Wherever "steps" turns up in the entries, copy out the line that holds it.

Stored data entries

▼▼▼

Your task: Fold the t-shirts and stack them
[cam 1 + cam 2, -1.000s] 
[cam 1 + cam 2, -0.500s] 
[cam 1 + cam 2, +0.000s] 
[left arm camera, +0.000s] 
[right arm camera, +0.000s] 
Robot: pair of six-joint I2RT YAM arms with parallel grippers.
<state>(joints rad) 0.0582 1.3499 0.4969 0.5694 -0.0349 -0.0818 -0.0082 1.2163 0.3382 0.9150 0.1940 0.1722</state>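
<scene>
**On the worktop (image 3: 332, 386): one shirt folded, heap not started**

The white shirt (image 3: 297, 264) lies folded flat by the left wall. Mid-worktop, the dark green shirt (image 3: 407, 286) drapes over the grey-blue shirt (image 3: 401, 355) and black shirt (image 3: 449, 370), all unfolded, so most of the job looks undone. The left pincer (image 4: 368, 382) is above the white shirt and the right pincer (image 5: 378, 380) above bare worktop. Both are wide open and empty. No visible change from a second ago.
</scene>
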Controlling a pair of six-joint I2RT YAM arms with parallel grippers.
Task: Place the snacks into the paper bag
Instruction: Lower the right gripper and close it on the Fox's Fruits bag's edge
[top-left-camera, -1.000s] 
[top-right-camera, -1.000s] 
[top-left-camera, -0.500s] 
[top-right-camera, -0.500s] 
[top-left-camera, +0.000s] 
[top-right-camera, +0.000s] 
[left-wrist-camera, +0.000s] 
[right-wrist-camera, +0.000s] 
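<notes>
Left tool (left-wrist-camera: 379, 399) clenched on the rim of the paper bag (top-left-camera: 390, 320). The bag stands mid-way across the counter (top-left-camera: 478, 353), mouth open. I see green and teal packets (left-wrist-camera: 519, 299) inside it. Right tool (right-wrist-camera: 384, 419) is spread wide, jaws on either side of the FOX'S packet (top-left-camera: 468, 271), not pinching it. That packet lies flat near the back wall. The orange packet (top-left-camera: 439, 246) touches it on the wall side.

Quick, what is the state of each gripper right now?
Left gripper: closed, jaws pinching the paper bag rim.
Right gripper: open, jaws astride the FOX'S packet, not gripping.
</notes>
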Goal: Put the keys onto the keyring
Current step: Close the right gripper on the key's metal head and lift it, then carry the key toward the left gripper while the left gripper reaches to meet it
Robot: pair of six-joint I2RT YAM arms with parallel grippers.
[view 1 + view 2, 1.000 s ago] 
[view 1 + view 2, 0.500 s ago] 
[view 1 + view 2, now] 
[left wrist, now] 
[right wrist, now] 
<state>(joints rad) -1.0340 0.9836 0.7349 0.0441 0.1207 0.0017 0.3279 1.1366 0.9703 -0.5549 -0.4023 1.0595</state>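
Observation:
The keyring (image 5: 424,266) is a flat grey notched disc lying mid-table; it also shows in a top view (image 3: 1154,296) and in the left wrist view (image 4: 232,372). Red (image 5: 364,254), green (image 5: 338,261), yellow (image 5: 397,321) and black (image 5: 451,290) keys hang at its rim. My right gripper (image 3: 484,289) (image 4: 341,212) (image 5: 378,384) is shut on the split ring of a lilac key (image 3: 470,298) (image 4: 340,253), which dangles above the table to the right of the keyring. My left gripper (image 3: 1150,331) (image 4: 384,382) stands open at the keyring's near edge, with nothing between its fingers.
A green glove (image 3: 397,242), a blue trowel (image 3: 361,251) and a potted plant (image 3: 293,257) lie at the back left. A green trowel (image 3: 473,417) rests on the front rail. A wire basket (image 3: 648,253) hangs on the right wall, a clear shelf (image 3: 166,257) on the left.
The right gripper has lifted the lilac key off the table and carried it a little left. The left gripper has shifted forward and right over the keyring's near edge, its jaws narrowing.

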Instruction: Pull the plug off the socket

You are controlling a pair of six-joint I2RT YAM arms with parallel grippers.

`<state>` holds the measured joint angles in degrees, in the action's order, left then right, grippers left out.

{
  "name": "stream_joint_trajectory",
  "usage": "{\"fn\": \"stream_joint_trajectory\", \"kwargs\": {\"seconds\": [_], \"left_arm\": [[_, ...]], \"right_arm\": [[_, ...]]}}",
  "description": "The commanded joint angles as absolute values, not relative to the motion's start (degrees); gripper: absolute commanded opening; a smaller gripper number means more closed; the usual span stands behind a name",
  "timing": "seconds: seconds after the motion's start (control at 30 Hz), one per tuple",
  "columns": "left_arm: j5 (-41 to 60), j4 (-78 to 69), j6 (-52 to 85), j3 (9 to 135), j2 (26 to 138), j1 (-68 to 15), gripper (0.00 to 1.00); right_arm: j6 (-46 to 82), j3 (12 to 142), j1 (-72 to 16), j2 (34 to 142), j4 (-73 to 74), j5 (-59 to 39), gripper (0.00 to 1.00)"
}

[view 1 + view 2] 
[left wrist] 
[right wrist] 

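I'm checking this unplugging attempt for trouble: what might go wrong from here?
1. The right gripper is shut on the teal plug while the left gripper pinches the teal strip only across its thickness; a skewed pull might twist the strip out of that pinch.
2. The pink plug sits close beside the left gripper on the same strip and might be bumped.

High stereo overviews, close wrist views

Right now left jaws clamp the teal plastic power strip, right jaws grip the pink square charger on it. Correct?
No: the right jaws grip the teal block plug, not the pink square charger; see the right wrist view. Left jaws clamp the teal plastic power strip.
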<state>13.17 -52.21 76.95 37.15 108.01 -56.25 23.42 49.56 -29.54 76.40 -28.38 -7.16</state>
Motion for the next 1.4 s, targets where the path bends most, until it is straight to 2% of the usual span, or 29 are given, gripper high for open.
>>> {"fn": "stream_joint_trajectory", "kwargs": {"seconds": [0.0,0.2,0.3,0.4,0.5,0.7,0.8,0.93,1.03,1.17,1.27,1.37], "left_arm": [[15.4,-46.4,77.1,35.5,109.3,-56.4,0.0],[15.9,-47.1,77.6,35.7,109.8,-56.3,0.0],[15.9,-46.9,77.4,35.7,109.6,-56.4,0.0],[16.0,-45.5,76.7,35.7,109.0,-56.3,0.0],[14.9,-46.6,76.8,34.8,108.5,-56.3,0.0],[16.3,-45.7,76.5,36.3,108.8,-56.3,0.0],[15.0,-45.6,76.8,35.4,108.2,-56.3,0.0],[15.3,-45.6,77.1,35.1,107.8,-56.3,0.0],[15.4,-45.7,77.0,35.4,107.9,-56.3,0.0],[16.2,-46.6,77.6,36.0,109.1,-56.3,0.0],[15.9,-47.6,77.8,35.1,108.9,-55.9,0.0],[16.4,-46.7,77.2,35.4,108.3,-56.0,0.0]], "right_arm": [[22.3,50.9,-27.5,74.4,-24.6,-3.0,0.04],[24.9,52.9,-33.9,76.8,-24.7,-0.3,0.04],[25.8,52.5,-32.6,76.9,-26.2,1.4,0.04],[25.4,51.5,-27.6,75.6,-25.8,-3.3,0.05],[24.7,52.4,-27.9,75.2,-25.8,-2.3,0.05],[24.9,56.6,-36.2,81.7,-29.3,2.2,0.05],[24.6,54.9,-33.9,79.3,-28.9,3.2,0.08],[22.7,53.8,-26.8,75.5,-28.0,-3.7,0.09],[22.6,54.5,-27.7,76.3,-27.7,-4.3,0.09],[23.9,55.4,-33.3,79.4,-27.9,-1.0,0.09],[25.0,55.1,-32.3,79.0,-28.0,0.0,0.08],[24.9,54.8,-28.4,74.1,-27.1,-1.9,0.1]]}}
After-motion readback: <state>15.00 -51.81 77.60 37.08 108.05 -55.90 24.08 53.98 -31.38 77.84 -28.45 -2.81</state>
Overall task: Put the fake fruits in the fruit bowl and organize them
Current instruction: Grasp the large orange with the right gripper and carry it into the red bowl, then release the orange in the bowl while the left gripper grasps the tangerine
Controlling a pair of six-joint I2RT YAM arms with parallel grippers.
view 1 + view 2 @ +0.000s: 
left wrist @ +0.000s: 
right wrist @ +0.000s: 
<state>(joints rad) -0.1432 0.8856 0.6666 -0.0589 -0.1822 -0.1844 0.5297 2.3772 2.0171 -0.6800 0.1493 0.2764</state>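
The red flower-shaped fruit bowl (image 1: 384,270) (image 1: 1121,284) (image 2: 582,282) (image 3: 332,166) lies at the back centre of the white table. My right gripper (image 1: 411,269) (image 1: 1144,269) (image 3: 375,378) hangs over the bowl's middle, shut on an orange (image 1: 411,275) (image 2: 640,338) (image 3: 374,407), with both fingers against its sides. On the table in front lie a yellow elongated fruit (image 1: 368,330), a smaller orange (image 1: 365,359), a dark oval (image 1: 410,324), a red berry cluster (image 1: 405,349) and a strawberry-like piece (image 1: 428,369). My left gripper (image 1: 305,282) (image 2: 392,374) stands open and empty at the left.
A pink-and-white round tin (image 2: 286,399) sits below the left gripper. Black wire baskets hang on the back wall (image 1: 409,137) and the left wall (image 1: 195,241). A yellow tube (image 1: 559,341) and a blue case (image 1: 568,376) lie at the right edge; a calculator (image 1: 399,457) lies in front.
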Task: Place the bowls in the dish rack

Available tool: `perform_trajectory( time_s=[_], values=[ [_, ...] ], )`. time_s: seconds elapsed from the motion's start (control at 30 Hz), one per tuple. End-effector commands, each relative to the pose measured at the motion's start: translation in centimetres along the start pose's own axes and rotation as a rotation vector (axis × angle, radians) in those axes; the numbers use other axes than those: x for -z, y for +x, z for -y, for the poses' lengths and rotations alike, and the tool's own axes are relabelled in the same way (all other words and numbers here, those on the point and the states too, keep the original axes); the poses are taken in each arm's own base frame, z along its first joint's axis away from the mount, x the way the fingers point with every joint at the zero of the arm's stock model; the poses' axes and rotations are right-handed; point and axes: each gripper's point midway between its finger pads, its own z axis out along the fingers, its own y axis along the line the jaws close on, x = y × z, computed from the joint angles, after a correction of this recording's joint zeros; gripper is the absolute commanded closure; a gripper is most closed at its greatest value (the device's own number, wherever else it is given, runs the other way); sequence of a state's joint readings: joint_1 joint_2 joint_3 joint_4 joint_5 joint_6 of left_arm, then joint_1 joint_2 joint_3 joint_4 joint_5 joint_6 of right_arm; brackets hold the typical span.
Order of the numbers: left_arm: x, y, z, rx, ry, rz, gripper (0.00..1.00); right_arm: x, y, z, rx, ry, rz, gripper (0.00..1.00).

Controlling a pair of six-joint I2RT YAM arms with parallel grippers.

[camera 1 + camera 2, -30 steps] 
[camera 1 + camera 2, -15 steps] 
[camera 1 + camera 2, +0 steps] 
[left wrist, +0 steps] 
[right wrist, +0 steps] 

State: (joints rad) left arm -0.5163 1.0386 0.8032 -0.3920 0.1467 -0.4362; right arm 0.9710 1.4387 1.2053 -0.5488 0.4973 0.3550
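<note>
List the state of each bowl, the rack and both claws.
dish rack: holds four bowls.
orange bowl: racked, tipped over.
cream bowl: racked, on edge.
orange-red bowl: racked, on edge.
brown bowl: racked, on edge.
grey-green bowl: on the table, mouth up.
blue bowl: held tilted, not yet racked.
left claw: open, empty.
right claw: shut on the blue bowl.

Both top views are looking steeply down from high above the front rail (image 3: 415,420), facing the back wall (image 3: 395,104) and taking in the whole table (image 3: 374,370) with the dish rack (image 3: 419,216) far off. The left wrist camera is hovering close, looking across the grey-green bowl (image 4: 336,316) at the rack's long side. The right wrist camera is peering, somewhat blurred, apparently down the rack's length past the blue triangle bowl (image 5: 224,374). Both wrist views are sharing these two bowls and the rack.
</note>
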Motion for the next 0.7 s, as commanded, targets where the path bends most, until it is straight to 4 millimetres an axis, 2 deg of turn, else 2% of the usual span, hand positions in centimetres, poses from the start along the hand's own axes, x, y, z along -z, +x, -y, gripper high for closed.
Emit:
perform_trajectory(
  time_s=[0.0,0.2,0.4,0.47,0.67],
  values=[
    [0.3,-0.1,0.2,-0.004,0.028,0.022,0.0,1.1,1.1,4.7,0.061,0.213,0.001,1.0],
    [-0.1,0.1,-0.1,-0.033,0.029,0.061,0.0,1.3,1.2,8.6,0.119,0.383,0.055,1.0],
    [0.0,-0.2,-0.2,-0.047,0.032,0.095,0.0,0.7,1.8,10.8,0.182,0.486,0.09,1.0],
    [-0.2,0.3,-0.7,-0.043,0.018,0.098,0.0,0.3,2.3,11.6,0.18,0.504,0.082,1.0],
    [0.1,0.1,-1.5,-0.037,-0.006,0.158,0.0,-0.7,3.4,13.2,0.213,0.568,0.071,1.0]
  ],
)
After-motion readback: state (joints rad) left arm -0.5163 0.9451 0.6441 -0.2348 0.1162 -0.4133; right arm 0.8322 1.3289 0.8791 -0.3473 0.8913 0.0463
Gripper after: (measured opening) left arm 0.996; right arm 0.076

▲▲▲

Answer to the exercise:
[camera 1 + camera 2, -30 steps] 
[camera 1 + camera 2, -15 steps] 
[camera 1 + camera 2, +0 steps] 
[left wrist, +0 steps] 
[right wrist, +0 steps] 

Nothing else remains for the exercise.